Isaac Clarke in the original Dead Space is a walking piece of metal with a gun. Jacob Lee, meanwhile, squirms, sweats and swears. These are minor details, but Jacob’s whisper “oh fuck” when he sees a security robot, or the way he closes his eyes in a kind of silent prayer when he first encounters the blind, stalking enemy. , gives him a traceable humanity – but contained and not overstated. And when a character has some detectable humanity, we instinctively can’t help it: we feel more connected and in tune with them. And that, in turn, adds to the immediacy of the fight, the interplay between what our character is doing and what we imagine them to be feeling.

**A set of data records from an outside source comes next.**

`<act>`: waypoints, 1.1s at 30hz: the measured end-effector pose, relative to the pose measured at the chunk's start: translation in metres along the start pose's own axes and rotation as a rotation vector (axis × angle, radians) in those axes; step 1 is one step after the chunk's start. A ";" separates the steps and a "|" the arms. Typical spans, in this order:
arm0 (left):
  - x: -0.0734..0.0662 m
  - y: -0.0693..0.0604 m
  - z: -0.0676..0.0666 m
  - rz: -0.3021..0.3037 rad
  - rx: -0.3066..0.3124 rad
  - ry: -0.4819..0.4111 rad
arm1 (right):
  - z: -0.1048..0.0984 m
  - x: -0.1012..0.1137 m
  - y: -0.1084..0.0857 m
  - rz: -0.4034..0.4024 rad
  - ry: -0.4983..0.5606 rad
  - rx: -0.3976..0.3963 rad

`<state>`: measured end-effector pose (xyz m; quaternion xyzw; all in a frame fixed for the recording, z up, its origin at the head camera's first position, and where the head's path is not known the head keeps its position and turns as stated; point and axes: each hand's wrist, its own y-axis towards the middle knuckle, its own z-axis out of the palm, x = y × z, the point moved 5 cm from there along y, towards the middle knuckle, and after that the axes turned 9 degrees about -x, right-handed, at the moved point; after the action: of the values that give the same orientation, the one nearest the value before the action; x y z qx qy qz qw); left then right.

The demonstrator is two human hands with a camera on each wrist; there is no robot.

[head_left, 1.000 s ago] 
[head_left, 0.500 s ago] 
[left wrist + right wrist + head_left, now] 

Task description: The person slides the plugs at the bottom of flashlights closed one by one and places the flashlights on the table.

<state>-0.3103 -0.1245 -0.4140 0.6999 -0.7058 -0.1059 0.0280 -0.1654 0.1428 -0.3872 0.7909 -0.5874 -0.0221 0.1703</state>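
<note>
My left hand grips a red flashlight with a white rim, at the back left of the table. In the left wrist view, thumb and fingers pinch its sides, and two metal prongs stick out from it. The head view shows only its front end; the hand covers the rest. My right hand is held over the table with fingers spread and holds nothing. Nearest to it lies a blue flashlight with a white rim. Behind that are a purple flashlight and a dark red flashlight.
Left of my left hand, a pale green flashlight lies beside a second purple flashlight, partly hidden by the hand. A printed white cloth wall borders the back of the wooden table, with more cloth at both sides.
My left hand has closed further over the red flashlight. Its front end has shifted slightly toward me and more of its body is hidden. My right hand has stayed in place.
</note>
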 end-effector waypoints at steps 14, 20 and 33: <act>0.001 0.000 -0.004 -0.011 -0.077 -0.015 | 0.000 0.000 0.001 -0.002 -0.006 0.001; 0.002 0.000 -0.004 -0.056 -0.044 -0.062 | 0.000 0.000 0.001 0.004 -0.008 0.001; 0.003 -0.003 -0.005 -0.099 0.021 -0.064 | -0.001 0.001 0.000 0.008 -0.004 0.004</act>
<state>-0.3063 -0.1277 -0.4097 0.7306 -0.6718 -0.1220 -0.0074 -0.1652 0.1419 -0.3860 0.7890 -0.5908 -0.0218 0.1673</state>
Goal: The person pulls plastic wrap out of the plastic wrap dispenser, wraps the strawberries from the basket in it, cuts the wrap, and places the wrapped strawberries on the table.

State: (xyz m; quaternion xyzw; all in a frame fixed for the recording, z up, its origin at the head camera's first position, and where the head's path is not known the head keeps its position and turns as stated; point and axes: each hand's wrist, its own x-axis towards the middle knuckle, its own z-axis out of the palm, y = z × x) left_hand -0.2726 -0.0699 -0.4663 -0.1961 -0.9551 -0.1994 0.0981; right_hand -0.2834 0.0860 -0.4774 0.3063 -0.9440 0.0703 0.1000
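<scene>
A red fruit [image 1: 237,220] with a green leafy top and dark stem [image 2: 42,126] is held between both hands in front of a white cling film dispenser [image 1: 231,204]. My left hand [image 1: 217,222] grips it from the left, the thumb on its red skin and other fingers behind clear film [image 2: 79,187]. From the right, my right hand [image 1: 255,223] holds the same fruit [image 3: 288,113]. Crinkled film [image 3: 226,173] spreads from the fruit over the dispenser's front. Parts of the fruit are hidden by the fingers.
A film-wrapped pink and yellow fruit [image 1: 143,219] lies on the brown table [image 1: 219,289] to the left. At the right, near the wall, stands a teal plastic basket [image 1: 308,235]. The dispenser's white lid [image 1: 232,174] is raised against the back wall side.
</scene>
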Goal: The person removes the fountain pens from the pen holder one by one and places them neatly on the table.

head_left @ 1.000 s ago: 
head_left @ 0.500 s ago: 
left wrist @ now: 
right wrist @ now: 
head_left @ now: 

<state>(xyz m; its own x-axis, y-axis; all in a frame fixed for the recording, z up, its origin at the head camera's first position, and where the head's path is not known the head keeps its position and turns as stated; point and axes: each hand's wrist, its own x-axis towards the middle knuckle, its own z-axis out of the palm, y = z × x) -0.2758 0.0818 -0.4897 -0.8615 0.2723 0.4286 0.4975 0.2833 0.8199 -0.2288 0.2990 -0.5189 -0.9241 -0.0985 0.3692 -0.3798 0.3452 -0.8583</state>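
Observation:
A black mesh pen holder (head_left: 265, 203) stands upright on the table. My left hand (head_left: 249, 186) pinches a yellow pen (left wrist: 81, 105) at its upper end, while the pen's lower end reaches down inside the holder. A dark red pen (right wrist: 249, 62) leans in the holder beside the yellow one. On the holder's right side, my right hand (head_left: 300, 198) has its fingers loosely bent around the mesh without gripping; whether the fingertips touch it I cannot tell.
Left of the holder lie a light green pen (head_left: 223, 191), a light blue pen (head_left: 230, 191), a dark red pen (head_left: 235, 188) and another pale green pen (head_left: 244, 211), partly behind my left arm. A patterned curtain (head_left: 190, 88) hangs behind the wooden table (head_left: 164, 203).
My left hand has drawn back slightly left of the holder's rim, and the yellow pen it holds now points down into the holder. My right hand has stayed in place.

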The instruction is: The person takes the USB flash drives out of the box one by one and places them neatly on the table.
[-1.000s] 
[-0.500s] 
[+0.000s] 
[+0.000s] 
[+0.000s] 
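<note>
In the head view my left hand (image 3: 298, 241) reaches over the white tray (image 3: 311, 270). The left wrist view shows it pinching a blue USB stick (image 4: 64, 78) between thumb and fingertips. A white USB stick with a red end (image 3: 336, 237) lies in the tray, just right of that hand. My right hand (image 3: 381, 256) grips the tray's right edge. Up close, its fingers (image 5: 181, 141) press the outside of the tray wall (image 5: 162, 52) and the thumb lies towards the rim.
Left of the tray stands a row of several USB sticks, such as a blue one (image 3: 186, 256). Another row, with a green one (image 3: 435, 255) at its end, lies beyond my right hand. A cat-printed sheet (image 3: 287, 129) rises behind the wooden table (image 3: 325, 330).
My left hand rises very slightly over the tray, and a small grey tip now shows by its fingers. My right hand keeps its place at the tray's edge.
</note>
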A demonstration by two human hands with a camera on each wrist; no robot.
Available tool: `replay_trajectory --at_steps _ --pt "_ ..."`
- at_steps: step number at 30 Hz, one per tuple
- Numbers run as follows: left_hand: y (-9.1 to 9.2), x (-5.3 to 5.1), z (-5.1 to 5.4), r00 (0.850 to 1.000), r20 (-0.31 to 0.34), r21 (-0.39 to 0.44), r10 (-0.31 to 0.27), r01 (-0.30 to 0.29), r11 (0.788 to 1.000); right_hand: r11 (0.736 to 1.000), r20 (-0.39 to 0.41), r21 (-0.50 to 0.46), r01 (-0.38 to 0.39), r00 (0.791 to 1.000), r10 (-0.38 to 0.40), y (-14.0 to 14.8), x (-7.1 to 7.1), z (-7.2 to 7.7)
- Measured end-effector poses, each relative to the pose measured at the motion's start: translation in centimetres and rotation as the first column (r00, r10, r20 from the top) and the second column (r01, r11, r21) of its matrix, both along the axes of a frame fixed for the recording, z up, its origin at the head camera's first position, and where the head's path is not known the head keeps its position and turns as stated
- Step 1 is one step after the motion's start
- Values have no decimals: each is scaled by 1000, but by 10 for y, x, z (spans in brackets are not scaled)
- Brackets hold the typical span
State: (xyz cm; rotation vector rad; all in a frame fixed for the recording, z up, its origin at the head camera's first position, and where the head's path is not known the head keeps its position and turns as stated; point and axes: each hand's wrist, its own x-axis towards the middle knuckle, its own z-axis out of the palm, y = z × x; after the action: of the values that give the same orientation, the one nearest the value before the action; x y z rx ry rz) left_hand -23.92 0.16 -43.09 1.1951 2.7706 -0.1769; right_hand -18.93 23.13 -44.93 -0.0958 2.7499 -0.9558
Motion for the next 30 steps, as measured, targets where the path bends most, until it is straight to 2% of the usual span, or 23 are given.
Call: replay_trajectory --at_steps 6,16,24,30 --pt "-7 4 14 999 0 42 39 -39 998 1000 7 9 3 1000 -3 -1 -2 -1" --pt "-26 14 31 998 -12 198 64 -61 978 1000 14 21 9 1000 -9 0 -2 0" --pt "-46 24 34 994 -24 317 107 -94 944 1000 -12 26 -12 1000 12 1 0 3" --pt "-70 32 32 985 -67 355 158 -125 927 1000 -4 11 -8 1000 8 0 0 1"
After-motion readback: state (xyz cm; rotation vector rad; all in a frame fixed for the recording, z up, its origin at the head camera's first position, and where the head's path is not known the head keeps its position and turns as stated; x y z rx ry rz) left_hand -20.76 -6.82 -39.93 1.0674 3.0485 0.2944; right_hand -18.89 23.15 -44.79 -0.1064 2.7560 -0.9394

Jacob – stressed, scared, sweaty – is an identifiable person. I too am a person. So when he gets slashed and bitten, and he carries this big metal pole over his shoulder to try to save his own life, I feel it more keenly. The Dead Space remake, which gives Isaac Clarke a voice, a new face, and seemingly “more agency”, seems to appreciate that as well. But everything works much better when combat is rare and the body count is low.
If Dead Space Remake has as many shots and kills as the original, Isaac’s added humanity won’t be as touching – a character can swear, scream and moan, but if in gameplay it’s about an unstoppable death machine, we won’t. feel their vulnerability. The Callisto Protocol, at its best, mixes a sensibly human character with what gameplay-wise feels like grappling and fallibility. Would love to see that in the Dead Space remake. In fact, I’d love to see it in more games in general.
As it progresses, however, Callisto Protocol gradually drops this dynamic, giving you more weapons to fight more enemies in more regular encounters. Like Dead Space, when it comes to horror – or even a basic sense of constraint – the developers of Callisto seem to believe, quite simply, that more is more and less is less. It saddens me that the games think so little of us, that we need a constant administration of blood, death and murder, or we will lose interest.
It’s accepted in horror movies – and in pure horror games like Alien Isolation or Amnesia – that the less you see something, the scarier it becomes. Like walking around in the dark, it’s scary because you can’t really see it, understand it, or know it. The same to have to be true for horror games with more combat. The less you fight something, and the easier it is to win that fight, the more doubtful, uncertain, and filled with coiled and dangerous potential it seems, while the more you fight and kill it, the less it affects you. This is what the Callisto protocol, at least initially, seems to understand. That’s what I hope the Dead Space remake learned.
If you’re preparing your Plasma Cutter for Dead Space, make sure you meet the Dead Space system requirements to avoid Ishimura-like malfunctions. You might also want to check out some of the other best horror games, or maybe the best upcoming games for 2023.